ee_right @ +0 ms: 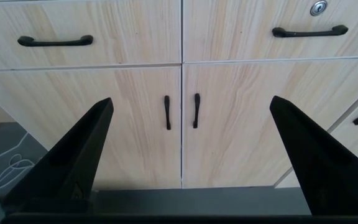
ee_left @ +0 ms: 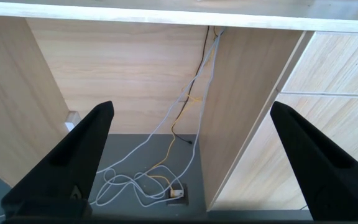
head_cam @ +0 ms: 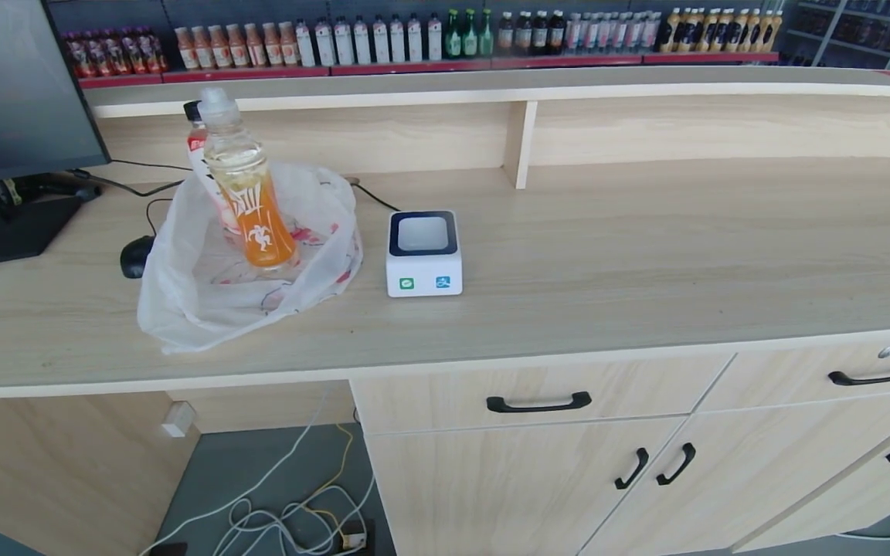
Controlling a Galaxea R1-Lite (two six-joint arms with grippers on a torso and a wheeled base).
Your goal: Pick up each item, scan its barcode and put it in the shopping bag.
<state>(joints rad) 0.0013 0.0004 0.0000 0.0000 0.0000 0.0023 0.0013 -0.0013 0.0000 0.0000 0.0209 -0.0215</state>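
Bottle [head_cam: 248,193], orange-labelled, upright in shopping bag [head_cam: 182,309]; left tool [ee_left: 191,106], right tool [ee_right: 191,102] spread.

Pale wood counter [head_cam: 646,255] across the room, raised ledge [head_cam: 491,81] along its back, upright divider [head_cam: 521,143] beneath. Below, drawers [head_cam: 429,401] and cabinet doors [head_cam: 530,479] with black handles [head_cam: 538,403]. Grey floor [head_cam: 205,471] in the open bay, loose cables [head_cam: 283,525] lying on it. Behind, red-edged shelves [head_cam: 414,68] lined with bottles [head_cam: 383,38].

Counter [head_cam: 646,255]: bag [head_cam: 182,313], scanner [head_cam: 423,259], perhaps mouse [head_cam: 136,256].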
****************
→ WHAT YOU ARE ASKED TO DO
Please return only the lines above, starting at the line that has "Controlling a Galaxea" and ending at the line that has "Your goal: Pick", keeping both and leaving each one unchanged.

→ TASK SOLUTION
Controlling a Galaxea R1-Lite (two six-joint arms with grippers on a torso and a wheeled base).
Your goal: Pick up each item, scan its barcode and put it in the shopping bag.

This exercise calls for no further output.